See screenshot of what happens when I click a link.
ok thanks, I used zola build to get the output I have so far and that’s exactly right the browser does not do the automatic redirection. I was wondering if there was a macro or something I could use to inject the index.html into the link. It doesn’t always go at the end like when there is a link to an anchor. I guess it’s something I could write in a function but I was just wondering if it already existed.
Not exactly the answer your looking for but it does work apart from the search feature. (once I have a little time I will see if I can make the search work as well.)
I need to see if there is a more relative path way of doing this, because setting it to a specific path on the machine work but the site is not portable.
You can take a look at how abridge does this for your own theme if you need.
@jieiku Thank you very much. Checked out abridge and really impressive work. This is a pretty good solution for most links but it doesn’t work for internal links added in the markdown like [Test Contact Us](@/pages/contact.md). Thank you very much for your help anyway. The implementation is simple and does fix many of my links just not the internal links generated during markdown parsing.
Found a workaround for the internal links in the markdown. Just make them relative links instead of absolute. However, there is a trade off it’s not a very reliable solution because you lose the protection that you get from zola telling you if there is a typo. If you test your link and it works and you don’t change anything then it’s “ok” but not an ideal situation.
I wonder how hard it would be to add validating relative links to zola check? @keats do you know off hand the level of effort that would be required or if that is even a desirable feature?
For my use case I don’t have many internal links in the markdown so it’s not a big concern for me.
I see, I hadn’t considered that it could be a resource that was not part of what zola generated. Do you think there would be a way to tag them as relative to another page like how we do with “@”?
To a content file like an index.html. All other content like images already work with the ‘@’ notation so there would be no advantage to also supporting relative links for those. The only reason I need to use relative links is because I cannot directly create a link to index.html with the ‘@’ notation. It stops at the folder where index.html is and the webserver does the rest but if I’m using it locally then there is no webserver to do the rest.

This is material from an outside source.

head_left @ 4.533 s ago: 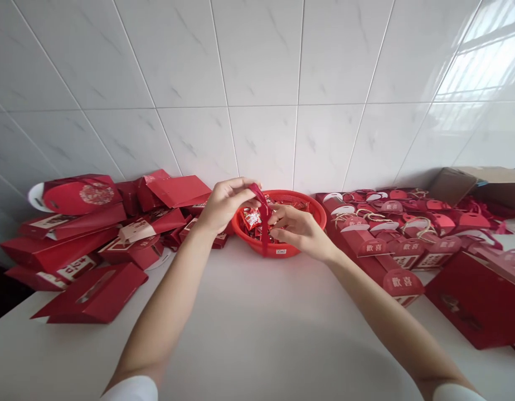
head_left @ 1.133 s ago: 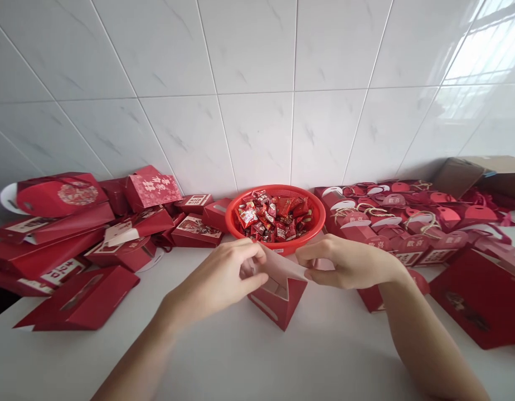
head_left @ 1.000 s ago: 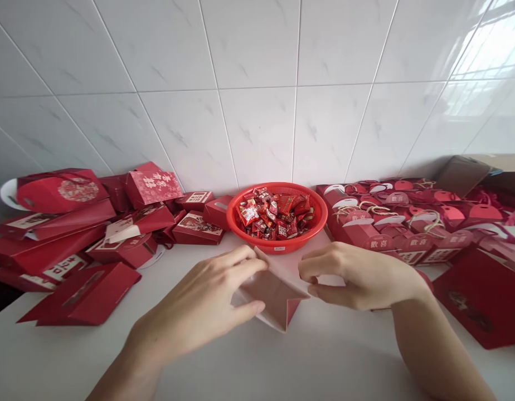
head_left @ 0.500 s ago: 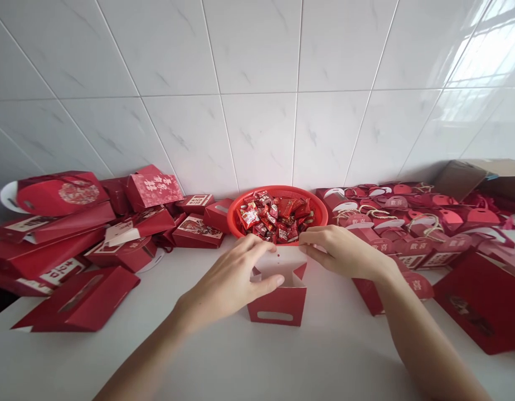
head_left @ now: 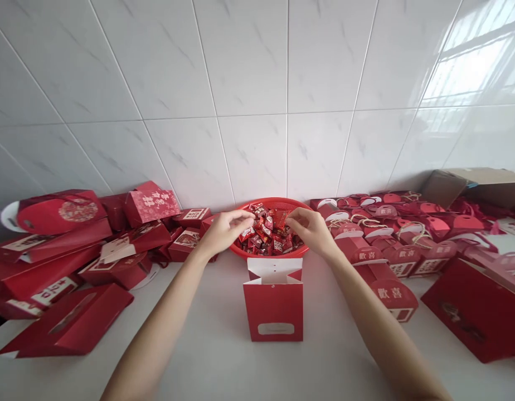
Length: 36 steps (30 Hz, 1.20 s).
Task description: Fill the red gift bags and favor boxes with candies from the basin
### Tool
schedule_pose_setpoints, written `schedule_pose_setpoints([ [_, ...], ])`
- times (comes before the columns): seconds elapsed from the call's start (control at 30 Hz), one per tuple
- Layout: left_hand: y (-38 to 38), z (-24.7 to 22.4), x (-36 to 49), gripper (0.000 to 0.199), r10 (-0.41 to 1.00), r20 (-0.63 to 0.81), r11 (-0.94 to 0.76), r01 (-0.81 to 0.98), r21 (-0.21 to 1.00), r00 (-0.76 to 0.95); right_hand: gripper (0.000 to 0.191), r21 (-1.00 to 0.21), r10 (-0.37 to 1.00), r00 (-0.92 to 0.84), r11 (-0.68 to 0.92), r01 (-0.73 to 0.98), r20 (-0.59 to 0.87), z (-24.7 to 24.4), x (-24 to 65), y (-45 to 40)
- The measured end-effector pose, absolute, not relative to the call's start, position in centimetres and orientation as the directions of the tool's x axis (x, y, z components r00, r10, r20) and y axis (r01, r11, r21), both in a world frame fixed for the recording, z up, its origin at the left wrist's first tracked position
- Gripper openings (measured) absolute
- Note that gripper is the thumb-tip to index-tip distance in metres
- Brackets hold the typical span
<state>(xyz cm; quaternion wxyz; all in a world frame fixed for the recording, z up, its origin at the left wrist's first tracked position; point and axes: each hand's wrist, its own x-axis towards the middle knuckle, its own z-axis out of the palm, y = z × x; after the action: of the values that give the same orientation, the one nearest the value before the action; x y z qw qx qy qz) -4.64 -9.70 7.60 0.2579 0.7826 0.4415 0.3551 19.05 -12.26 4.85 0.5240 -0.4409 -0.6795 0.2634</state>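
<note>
A red plastic basket (head_left: 266, 255) full of red-wrapped candies (head_left: 266, 225) stands against the wall. My left hand (head_left: 228, 228) reaches over its left side, thumb and forefinger closed at a candy. From the right, my right hand (head_left: 310, 228) comes in with thumb and fingers pinched on another candy; the fingertips partly cover it. In front of the basket, between my forearms, stands an upright red paper box (head_left: 274, 303). Its top is open, its white inner flap is raised at the back, and an oval window shows low on its front. Neither hand touches it.
Red gift boxes (head_left: 52, 250) lie piled on the left. Rows of small red boxes with cord handles (head_left: 391, 228) stand on the right, beside a larger red box (head_left: 470, 312). A cardboard box (head_left: 475, 184) sits at the back right, by the tiled wall (head_left: 253, 156).
Both hands have left the top of the red paper box and moved forward to the candies in the basket. The box now stands by itself. My view has shifted slightly.
</note>
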Motion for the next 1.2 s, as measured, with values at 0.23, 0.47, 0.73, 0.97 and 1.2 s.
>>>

Ok thanks for the feedback. Maybe one day I’ll give it some more thought and see if I can come up with a way to do it but for now I don’t think it’s worth it. I don’t use it enough to warrant anyone investing any material amount of time in it.

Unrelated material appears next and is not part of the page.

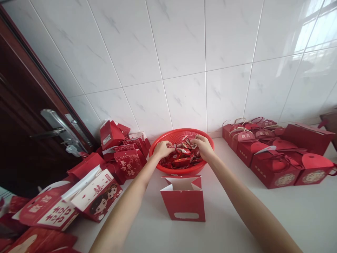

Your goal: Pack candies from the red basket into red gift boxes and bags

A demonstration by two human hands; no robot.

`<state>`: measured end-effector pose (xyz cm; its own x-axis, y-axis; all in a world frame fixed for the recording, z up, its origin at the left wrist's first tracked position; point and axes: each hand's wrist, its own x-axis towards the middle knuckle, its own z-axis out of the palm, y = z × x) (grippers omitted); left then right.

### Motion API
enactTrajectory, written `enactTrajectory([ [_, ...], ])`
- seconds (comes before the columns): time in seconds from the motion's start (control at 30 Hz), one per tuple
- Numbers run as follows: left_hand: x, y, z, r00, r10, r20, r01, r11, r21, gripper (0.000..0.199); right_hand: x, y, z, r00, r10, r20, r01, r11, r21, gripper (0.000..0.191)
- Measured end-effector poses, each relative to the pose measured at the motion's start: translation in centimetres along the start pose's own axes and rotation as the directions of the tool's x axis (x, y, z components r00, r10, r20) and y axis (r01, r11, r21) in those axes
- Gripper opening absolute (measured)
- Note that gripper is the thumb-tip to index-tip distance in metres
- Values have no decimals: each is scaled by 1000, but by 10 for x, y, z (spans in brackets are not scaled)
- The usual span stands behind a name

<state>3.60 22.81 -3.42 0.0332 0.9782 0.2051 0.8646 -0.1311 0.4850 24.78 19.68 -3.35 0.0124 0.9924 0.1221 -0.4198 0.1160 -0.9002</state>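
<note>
A red plastic basket (181,171) stands against the tiled wall and holds many red-wrapped sweets (183,151). Over its left side my left hand (163,149) is closed at the sweets, its fingertips pressed on a small wrapped piece. My right hand (202,144) reaches in from the right, with a red wrapped sweet (193,139) between thumb and fingers. Just in front of the basket, between my forearms, an open red paper bag (183,203) stands upright, with a white inside and an oval window low on its front. Neither hand touches the bag.
Red and white gift boxes and bags (97,196) crowd the left side, beside a dark door (31,116) with a metal handle. Closed red boxes (276,168) with cord handles stand in rows at the right. The white tiled wall (184,98) rises behind the basket.
</note>
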Motion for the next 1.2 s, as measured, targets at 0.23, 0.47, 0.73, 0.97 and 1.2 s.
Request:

PS. Using @ type links don’t work for this use case because I need the links to end with index.html to be able to be used offline.
Ran across this today and found it interesting, not sure how practical it is for a large blog though.

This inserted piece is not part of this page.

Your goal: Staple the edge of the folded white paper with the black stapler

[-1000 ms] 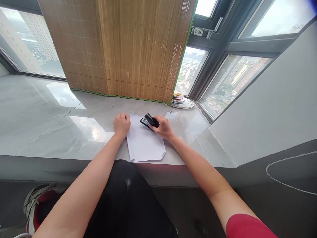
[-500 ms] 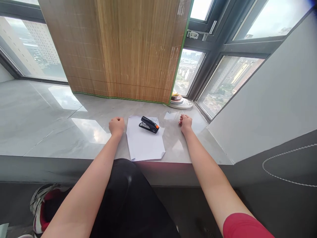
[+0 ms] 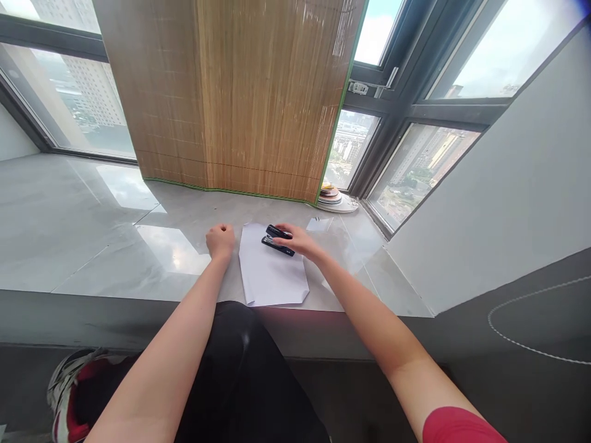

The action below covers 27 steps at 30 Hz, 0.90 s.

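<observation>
White paper sheets (image 3: 272,280) lie on the grey marble sill, their lower corners bent. On their upper part rests a black stapler (image 3: 278,244). My right hand (image 3: 295,240) is at its right end, thumb and fingers around it, covering the orange part. Left of the paper, my left hand (image 3: 220,241) rests on the sill as a closed fist, touching neither paper nor stapler; nothing shows in it.
A bamboo blind (image 3: 240,98) hangs behind the sill. Stacked plates (image 3: 339,202) stand in the window corner, with a small clear piece (image 3: 318,224) in front of them. The sill's front edge runs above my knee. A beaded cord hangs at right.
My right hand has moved left from the bare sill onto the stapler and taken hold of it. My left hand stays a fist beside the paper. The view has tilted slightly.
</observation>
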### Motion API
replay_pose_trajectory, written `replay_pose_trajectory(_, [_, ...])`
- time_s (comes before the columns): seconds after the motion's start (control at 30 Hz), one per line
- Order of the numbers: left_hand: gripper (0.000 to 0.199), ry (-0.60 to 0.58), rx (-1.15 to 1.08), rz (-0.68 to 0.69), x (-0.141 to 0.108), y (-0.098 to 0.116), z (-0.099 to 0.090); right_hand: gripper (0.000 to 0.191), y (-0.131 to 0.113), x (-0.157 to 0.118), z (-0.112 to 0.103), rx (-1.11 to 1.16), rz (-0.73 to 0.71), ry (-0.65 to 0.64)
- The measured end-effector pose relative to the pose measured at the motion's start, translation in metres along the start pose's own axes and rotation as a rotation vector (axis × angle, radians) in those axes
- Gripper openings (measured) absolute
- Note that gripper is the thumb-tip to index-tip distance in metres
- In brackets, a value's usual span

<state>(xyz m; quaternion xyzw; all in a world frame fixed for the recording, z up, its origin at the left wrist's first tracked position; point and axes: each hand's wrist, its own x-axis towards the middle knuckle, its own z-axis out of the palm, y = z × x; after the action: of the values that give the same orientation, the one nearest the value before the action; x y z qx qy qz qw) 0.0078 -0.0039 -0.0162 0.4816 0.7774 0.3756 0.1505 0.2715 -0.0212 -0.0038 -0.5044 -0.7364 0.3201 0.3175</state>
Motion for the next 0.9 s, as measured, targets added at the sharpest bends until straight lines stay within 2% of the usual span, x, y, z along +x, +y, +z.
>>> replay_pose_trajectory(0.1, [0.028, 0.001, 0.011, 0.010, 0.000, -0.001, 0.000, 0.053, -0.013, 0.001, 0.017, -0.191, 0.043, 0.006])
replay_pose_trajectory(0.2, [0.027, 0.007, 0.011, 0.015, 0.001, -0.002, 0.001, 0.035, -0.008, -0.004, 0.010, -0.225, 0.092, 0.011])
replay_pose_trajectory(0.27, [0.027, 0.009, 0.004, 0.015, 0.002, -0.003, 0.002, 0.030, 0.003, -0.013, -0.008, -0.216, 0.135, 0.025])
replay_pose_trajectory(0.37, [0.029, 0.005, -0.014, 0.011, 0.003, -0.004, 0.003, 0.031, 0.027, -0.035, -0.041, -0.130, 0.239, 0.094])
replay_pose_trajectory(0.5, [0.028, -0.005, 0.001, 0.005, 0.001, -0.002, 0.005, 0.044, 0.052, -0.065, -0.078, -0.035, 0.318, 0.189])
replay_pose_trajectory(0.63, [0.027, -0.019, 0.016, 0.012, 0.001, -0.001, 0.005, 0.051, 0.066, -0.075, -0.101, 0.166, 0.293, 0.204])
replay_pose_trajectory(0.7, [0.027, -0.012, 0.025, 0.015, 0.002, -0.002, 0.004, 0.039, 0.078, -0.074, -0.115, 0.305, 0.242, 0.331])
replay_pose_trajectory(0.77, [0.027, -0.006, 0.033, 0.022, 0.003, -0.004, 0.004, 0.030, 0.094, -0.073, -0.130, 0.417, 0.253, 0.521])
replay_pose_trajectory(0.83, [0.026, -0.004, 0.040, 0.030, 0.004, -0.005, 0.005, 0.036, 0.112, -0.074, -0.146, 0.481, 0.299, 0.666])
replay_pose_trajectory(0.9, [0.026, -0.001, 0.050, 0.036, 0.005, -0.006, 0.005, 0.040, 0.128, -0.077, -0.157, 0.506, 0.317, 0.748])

I am not sure if zola can combine multiple posts into a single document, will have to check. Also a single document site is probably not good for SEO, still a very interesting technique though.
The Abridge theme now has two ways of providing an offline website. You can use the PWA support that Abridge offers, or you can set offline = true in config.toml
The PWA method will store the entire site into cache when installed, it is a good way to make a live site also available offline.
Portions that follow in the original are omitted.